It didn’t take too long for Uber to show its cards after picking up Postmates in an acquisition last year. The ridesharing company is turning Postmates’ robotics division into a separate company.
Uber’s New Company
Everyone knows Uber as a ridesharing company. Many also know of its food delivery branch, Uber Eats. That’s what made it very curious when it acquired its weaker competitor, Postmates, in 2020 for $2.65 billion. Its motives became evident after its Tuesday announcement.
Postmates’ robotics division will roll out into a separate company: Serve Robotics. While Uber has been working on autonomous vehicles for its ridesharing component, Postmates was working on delivery robots.
The black and yellow Serve delivery robots, Postmates X, fulfill a need Uber didn’t have. The auto and delivery industries have both been moving toward autonomous. The pandemic, and an increased need to stay home with no contact, greatly furthered the need for contactless deliveries.
The Postmates robot drives through neighborhoods delivering fast food. Uber didn’t need Postmates’ share of the food delivery business – it needed its Serve delivery robot.“While self-driving cars remove the driver, robotic delivery eliminates the car itself and makes deliveries sustainable and accessible to all,” said Ali Kashani, co-founder and CEO of Serve Robotics.
Lox Inc., Kashani’s business, itself was acquired by Postmates in 2017 and began working on delivery robots. This was seen as a way to cut costs, by removing driven cars from the picture.
“While self-driving cars remove the driver, robotic delivery eliminates the car itself and makes deliveries sustainable and accessible to all,” said Kashani. “Over the next two decades, new mobility robots will enter every aspect of our lives – first moving food, then everything else.”

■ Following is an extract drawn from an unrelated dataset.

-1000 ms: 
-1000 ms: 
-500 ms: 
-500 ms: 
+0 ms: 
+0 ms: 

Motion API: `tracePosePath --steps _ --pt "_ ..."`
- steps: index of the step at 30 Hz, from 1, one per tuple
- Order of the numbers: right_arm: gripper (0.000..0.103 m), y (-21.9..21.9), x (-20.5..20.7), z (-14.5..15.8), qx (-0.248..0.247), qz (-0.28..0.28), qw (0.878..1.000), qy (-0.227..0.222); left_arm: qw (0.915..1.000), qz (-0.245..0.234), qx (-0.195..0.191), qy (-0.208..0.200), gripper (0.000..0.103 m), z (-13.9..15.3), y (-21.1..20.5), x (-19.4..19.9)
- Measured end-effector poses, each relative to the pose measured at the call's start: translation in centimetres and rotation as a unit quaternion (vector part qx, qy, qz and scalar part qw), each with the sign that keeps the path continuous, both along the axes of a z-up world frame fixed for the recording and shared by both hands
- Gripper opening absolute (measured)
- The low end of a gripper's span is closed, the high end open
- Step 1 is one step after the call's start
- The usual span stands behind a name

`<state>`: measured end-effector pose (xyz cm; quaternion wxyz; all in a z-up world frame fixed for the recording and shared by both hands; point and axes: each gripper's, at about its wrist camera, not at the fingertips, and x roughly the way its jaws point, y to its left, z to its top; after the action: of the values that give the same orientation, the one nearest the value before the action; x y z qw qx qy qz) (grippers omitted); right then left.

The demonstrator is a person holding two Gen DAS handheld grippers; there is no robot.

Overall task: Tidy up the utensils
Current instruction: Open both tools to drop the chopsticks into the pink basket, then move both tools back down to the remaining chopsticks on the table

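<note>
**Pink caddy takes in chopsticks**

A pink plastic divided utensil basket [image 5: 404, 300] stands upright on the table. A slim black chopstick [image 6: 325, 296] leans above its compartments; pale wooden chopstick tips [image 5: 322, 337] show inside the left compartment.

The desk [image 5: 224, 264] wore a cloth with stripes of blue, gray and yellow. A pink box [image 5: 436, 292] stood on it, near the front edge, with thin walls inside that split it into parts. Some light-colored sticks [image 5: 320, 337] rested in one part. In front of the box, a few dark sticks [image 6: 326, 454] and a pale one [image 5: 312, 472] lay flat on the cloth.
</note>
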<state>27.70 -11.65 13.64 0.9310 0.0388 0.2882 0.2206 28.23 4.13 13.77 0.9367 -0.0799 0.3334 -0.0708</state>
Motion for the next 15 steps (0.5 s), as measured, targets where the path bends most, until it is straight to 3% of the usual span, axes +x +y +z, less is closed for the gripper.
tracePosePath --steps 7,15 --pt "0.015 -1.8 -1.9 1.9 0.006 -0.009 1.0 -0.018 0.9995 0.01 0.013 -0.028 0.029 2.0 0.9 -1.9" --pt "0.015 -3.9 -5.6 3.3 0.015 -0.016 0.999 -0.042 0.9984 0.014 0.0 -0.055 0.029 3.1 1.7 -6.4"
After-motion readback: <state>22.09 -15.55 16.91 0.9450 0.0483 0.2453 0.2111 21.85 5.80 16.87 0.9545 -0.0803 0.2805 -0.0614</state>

Likewise, Uber saw Postmates’ Robotics Division as a way to turn more profit. With fewer people looking to ridesharing during the pandemic, Uber wants to make its business about both ridesharing and deliveries. Concentrating more on deliveries, Uber dumped four transportation companies it had invested in, covering shared scooters and bikes, freight, autonomous vehicles, and air taxis.
What’s Ahead for Uber?
While the deliveries industry was already making strides with delivery robots, the pandemic seems to have propelled the trend further quickly. At the same time, the pandemic has also cooled down the ridesharing business.
It shows Uber is seeing the forest for the trees. Rather than continue on an uncertain path, it’s moving ahead with a business that just one year ago still had some questions attached to it. Uber’s $ 2.65 billion investment seems to be a wise choice.